Archer Administration Vs Archer Development (Segregation Of Duties)
My management have asked me for definitions and responsibilities of Archer Administrators and Developers. The difficulty here is I am a one person operation who inherited the app from another one person operation so these distinctions have not been necessary since I perform both functions as needed.
My first reaction is to say if it needs a package then that is development but as you know, you can do most things in production as an administrator and packaging is used when you want perform development type activities in the correct order and test the functionality in the development environment prior to production with also keeps the GUIDs in sync between the DEV and PROD Environments.
This is what I have so far:
- Full Prod Access/ Read-Only Dev Access
- Reviews developed packages and promotes them to production
- Makes requested field, notification, report, and iview adjustments as needed in both Dev and Prod when they arise
- Maintains system security and creates or updates existing access roles as needed
- Read-Only Prod Access/ Full Dev Access
- Reviews development requests for level of effort estimates
- Produces Proof of Concept applications or advanced existing application modifications in the Development environment for any approved development requests
- Produces any Dummy data or gets prod refreshed data to present the new product to the business and the Archer Administrator
- Creates Test accounts to validate security and updates access roles as needed then includes them in the package with an explanation of what changed.
Please let me know how this differs from your understanding of the differences....thanks
Check out this presentation by Doug Campbell from Charge 2016: Don't Just survive - Thrive without System Admin access!
What you've listed aligns with what we defined in a prior role of mine, but definitely agree that in one-person shops, you are both. I assume they have an issue with the full PRD access. Could you set yourself up two IDs, and the one with elevated rights to PRD you have to check out through some process that logs the reason and in/out times?
We are also quickly getting closer to having to deal with this issue of role separation. I have to chuckle, because I feel like everyone is starting to run into this problem.

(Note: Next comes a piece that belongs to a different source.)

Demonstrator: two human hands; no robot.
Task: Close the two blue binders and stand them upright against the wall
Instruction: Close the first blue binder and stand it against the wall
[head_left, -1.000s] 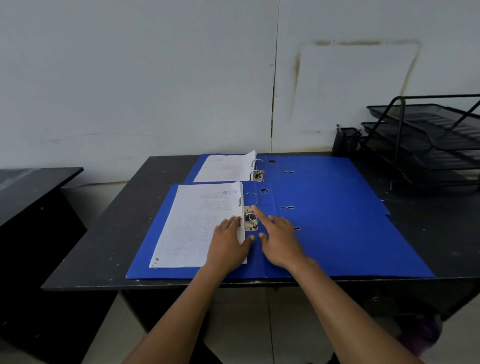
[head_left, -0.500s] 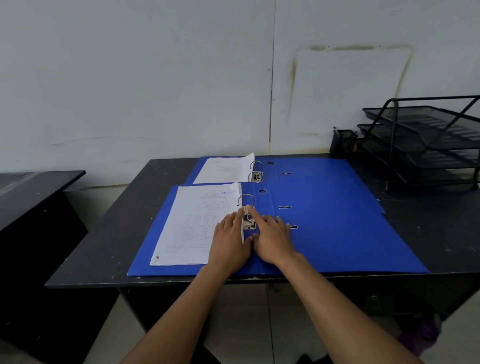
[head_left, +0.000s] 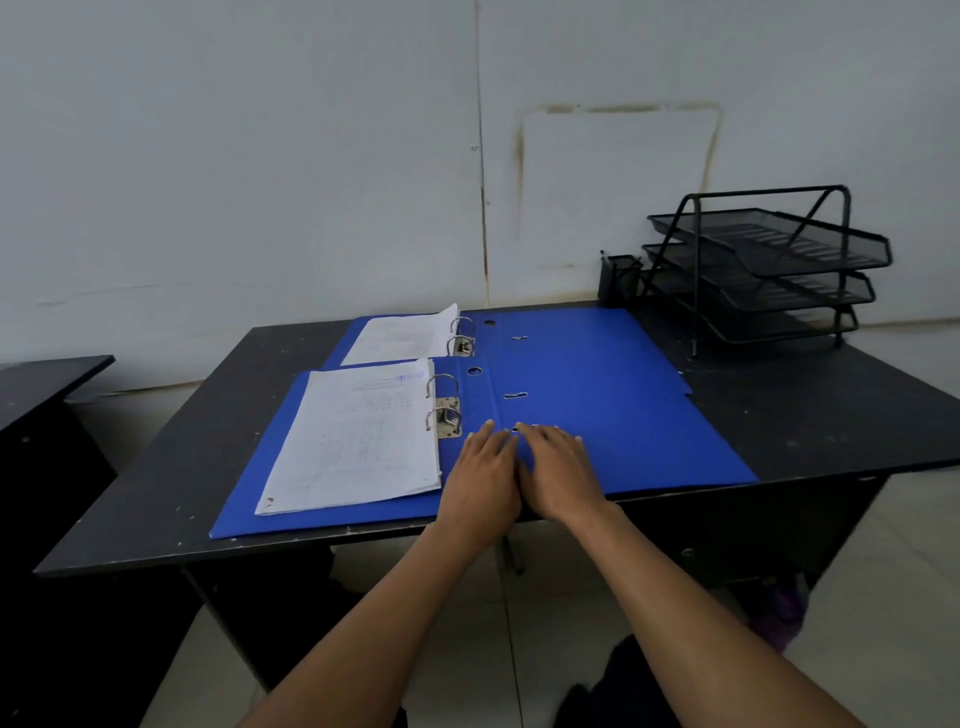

Anyways, I have started to actually try to go even further (with the understanding that you may still need someone wearing multiple hats, simply because that's is the only resource available).
Essentially where you just have an administrator, I would break that up a bit further. i.e. One person is the classic system administrator, but another who is more of the configuration manager or SCM. This person is the one who does have some administrative privileges in production. This helps differentiate who can actually apply Archer changes (and also provide a gate keeper) from the someone with local admin access to a server.
I've also included an Access Control Administrator. In the long run, you just simply can not keep up with that on your own and the work needs to be trained and farmed out. By having this role separate from a configuration and system admin, you maintain a check/balance on overall access as well.
Not sure why you'd have an administrator only have read only access in Dev? You would need someone who has full rights to both environments, and I'd think that you'd have the admins as that, right?
As companies grow and mature with Archer, most eventually reach a point where their corporate policies mandate they have to segregate the duties of the platform. Someone who can develop a new, or modify an existing, application should not be able to promote to production. Similarly, someone who can modify production should not be able to develop. This forces a hand-off and review process from developer to admin in order to move something to production as a form of change management control.
We're creating Development, Support, and Deployment roles. In some cases, someone may have more than one.
What is frustrating is that we have not figured out a way to give someone Read Only access to application builder in order to view configurations in production (for support purposes) without allowing them to change them. I have tried making access roles that only have "read" to application builder, but then you can't do anything other than run reports, which is not very useful.
There is a way to do this, as we did it at my old company. It involved creating a Group for every module, or group of of like modules, and then assigning only that group as the App Owner. Let me double check on the role permissions required and I'll get back to you.
Just tested in my local environment, and the following worked to provide read only to app builder for Findings as an example.
- Create a group called "SoD: Findings".
- Create a role, auto-assigned to the group, "SoD: Module Reader".
- Assign role with Read rights to the following pages under the Application Builder application:
- Manage Applications
- Manage Questionnaires
- Manage Sub-Forms
- Add the group from step 1 to the Findings module as an Application Owner.
- Add user(s) to the group from step 1, and they will get read only to see the app config.
A few notes:
- I suggest creating one group per module that you have, and then anytime a new module is made you have to make a new group as well and assign it as the App Owner.
- This model assumes that the users are not in the System Admin role, or any other role granting them more than read access to the listed pages. If they are, permissions are optimistic and they will get the extended permissions.
- Anytime a user needs to see another module, they just need to be added to the group for it.
Scott - that's really close to what I'm trying to do, however adding as Application Owner gives the admin access to potentially sensitive data, and that would fail audit.
Hi Andrew, did you find a solution for this? We have the same issue and adding a group as Application Owner gives it access to the records.